Nothing to get upset about


Dance Review: Xavier Le Roy’s The Rite of Spring & Yvonne Rainer’s RoS Indexical

The Rite of Spring is arguably the most influential piece of classical music of the twentieth century. It also happens to be a ballet. That makes it somewhat of a shock that I have never seen a completely successful dance setting of this landmark score of early modernist musical thought. Unfortunately, this remains the case, even after I had the chance to catch two Performa 07 presentations over the weekend, both of which addressed dealing with the canonic work in terms of media, yet with diverging and equally disappointing tactics.

This Is Not a Conductor

The stronger of the two works, Xavier Le Roy’s The Rite of Spring, presented at the Baryshnikov Arts Center, is heavy on the concept and light on the execution. You get it after the first thirty seconds: Mr. Le Roy, in sneakers, tight blue jeans and a red top, his back to the audience, initiates a series of motions that make it looks as if might be conducting the music. The only variations are: 1.) After about a minute, Mr. Le Roy turns to face the audience, and 2.) Mr. Le Roy mysteriously stops the gesticulating at one point and walks stage right, stopping there to look pensive, then, for reasons just as inexplicable, he walks back center and begins mime conducting again.

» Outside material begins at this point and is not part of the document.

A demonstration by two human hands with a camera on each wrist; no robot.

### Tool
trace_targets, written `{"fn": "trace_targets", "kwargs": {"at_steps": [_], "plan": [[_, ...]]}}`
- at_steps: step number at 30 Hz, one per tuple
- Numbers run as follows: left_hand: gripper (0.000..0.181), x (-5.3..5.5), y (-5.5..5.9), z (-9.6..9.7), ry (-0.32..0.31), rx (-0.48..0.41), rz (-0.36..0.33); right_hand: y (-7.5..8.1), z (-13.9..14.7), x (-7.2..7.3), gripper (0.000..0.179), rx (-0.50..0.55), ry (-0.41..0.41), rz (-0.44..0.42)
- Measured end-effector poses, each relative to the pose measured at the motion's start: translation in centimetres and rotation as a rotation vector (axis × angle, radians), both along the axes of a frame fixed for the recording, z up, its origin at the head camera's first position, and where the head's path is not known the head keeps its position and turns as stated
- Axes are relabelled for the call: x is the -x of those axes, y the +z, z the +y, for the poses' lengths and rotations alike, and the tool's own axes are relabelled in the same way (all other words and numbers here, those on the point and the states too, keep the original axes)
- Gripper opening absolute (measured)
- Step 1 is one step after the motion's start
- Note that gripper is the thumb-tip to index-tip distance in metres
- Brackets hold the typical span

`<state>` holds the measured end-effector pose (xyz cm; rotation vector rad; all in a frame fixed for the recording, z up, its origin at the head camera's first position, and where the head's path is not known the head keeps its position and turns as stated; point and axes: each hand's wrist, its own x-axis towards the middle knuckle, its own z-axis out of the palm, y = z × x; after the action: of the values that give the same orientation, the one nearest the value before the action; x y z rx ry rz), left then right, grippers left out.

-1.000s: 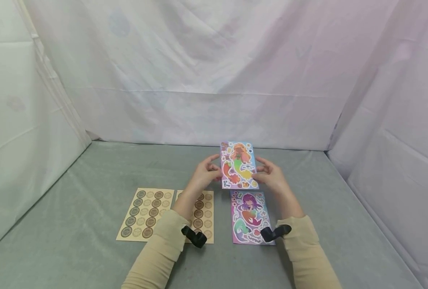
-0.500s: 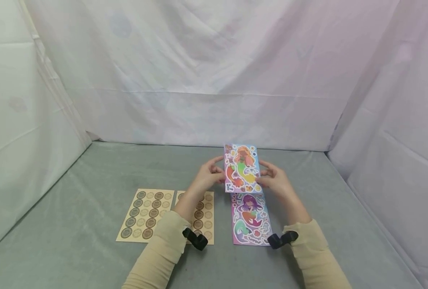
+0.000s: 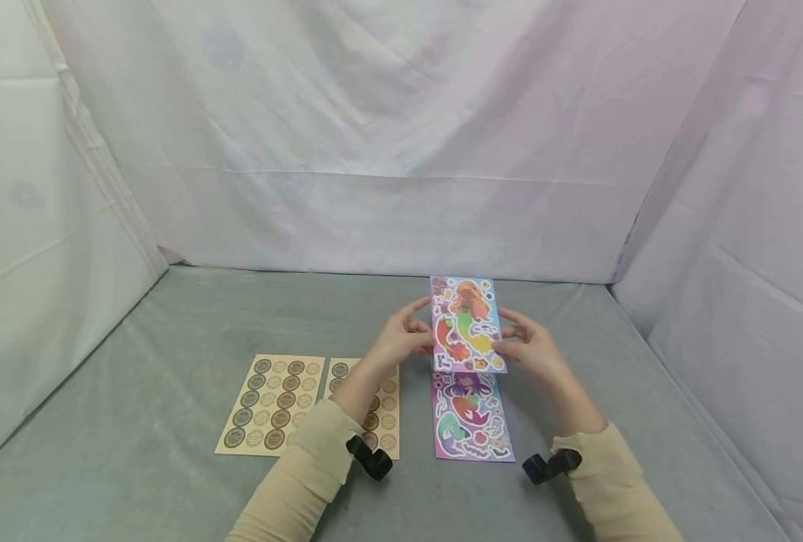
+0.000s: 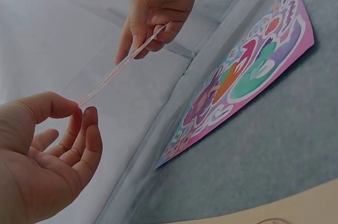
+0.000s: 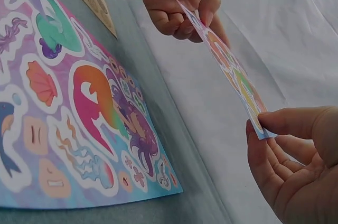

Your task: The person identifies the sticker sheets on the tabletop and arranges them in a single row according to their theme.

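Observation:
In the head view a mermaid sticker sheet (image 3: 467, 325), with an orange-haired figure, is held up off the table between both hands. My left hand (image 3: 404, 336) pinches its left edge between thumb and fingers; my right hand (image 3: 528, 343) pinches the right edge. Both wrist views show the sheet nearly edge-on, apart from what lies below. Beneath it a second mermaid sticker sheet (image 3: 472, 429), purple-haired, lies flat on the table, its top part hidden by the raised one. That lower sheet (image 5: 79, 108) fills the left of the right wrist view.
Two tan sheets of round stickers lie to the left: a left tan sheet (image 3: 269, 406) and a right tan sheet (image 3: 389, 421) partly covered by the left forearm. White cloth (image 3: 387, 135) hangs behind and at both sides of the grey table (image 3: 205, 316).
Both hands have moved right and nearer with the held sticker sheet. It now overlaps the top of the purple-haired sheet in the head view. The tan sheets stay put.

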<state>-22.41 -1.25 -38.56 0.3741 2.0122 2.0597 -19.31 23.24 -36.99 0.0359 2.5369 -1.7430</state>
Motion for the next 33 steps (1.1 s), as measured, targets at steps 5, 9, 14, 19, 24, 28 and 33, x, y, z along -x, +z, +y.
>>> {"fn": "trace_targets", "kwargs": {"at_steps": [5, 9, 14, 19, 24, 28, 33], "plan": [[0.078, -0.4, 0.2, 0.5, -0.028, -0.034, -0.018, 0.2, 0.5, -0.6, 0.068, -0.016, -0.005, -0.021], [0.078, -0.8, 0.2, 0.8, -0.042, -0.050, -0.026, 0.2, 1.0, -1.1, 0.068, -0.022, 0.009, -0.024], [0.078, -1.3, 0.1, 1.2, -0.051, -0.053, -0.045, 0.3, 1.7, -1.8, 0.068, -0.007, 0.030, -0.015], [0.079, -1.8, 0.1, 1.6, -0.058, -0.063, -0.054, 0.4, 2.2, -2.3, 0.070, -0.021, 0.033, -0.017], [0.079, -2.4, 0.1, 2.1, -0.060, -0.060, -0.074, 0.3, 2.9, -2.8, 0.072, -0.034, 0.047, -0.017], [0.080, -2.8, 0.0, 2.4, -0.060, -0.066, -0.096, 0.2, 3.5, -3.0, 0.072, -0.032, 0.058, -0.016], [0.081, -3.3, -0.3, 3.0, -0.060, -0.069, -0.117, 0.0, 4.3, -3.4, 0.073, -0.037, 0.078, -0.022]]}}
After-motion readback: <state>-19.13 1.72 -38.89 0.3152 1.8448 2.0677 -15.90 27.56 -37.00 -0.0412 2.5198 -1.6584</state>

The sound design, by Peter Bohm, is the most interesting and professionally executed element of this piece, but even that had its flaw. The music, taken from a filmed recording made by Sir Simon Rattle with the Berlin Philharmonic, is piped in strategically through a matrix of speakers that exists beneath each seat of the theater. The effect is overwhelming, in that you feel as if you are sitting in the middle of the orchestra (so why did Mr. Le Roy start conducting with his back to us?). This approach successfully deconstructs the score in a very refreshing way. You hear some instruments closer than others. The brass suddenly sound further away, the woodwinds to your left, the bass drum right under your butt. It fractures the texture of the orchestration by creating relational imbalance. The quality of the audio is intense, but the sound suffers from being under the seats. Many of the piercing sounds (the soprano clarinet, piccolo and certain trumpet parts) written into the score maintained a muffled quality throughout. But the bass pitches were cranking. It sounded as if my downstairs neighbors had a sudden epiphany and realized that Stravinsky was hotter to jam to than the latest Alicia Keys hit (which has been on a steady loop for two months now).

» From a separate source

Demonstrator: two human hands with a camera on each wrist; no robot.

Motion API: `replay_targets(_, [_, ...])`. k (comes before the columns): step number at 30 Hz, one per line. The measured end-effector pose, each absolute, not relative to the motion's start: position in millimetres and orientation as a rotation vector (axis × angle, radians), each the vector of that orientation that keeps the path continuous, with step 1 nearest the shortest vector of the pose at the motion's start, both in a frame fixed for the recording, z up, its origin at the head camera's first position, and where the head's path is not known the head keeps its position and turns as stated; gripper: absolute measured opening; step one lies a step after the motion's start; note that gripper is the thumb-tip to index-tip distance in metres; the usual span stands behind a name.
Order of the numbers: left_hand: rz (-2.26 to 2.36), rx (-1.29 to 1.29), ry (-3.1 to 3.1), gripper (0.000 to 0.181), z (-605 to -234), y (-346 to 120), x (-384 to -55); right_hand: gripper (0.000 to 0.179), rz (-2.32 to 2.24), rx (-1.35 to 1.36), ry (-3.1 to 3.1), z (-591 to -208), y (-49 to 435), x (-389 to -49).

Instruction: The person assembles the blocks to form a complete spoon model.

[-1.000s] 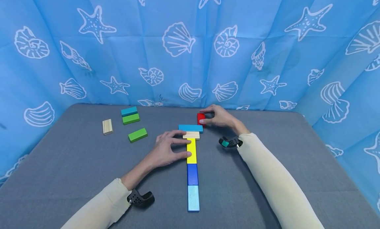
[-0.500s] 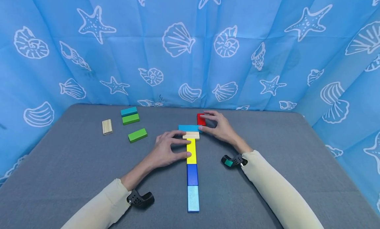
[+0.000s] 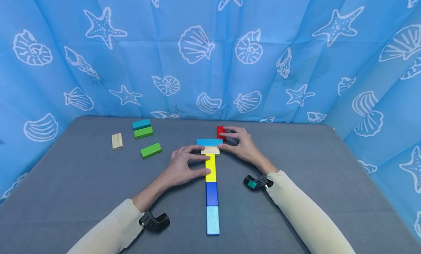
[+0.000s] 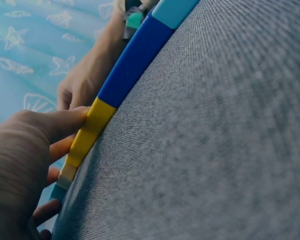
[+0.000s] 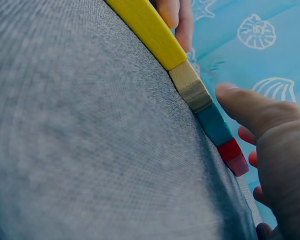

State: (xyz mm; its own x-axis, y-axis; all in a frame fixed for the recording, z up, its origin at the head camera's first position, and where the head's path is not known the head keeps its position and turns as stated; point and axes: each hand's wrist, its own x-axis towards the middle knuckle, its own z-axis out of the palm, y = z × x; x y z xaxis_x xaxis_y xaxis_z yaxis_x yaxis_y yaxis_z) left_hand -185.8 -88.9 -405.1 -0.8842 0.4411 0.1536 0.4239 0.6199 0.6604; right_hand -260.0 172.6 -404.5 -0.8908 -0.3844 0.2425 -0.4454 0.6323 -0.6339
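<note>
A straight row of blocks runs away from me: light blue (image 3: 212, 220), dark blue (image 3: 212, 194), then yellow (image 3: 210, 168). Across its far end lie a plain wooden block (image 3: 210, 150) and a teal block (image 3: 207, 142). My left hand (image 3: 181, 167) rests on the row, its thumb and a finger on the yellow block and another fingertip at the wooden one. A red block (image 3: 220, 130) stands lengthwise behind the teal block's right end. My right hand (image 3: 244, 146) has its fingers at the red block's right side, with its thumb by the right end of the teal and wooden blocks.
To the left on the grey-covered table (image 3: 82, 181) lie a wooden block (image 3: 117, 141), a lone green block (image 3: 151, 150), and a second teal block (image 3: 141, 124) beside another green block (image 3: 143, 132). A blue curtain (image 3: 138, 56) hangs behind the table.
My right hand has loosened its thumb-and-finger hold on the red block and drawn back towards me, its thumb coming down beside the teal block's end. My left hand stays put.
</note>
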Motion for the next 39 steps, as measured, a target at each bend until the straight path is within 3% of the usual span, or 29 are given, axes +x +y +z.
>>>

Still, Mr. Le Roy’s “dancing” was one note. He mimed conducting, but loosely, so sometimes it looked as if he were just moving excitedly to the score. In terms of conducting, there is simply no technique; there is certainly no delay between his beats and the entrances of the orchestra, of which, I have to say, Mr. Le Roy had a mostly impressive command. But frankly, it just looked like Mr. Le Roy had a moment of inspiration, ran to his studio, turned the lights off, and just went for it. The problem is he went for it in front of an audience. For the record, I get that this is supposed to create some friction between expectations of sound and movement, it is a concept we’re familiar with, but I have this lingering suspicion that the piece might be better executed by some other performer; someone less goofy, more sensual, and maybe even more physically virtuosic.

Perplexical Indexical

Which brings us nicely to last night’s Performa 07 premiere of Yvonne Rainer’s quizzically outmoded RoS Indexical. Staged at the hidden Hudson Theater, a gilded little opera house tucked into the Millenium Hotel in Times Square, the event was meant to reference the infamous opening night of the ballet at the Theatre Champs-Elysees is Paris in 1913, at which a riot of sorts broke out between camps who thought the music was pure shite, and those who knew its genius.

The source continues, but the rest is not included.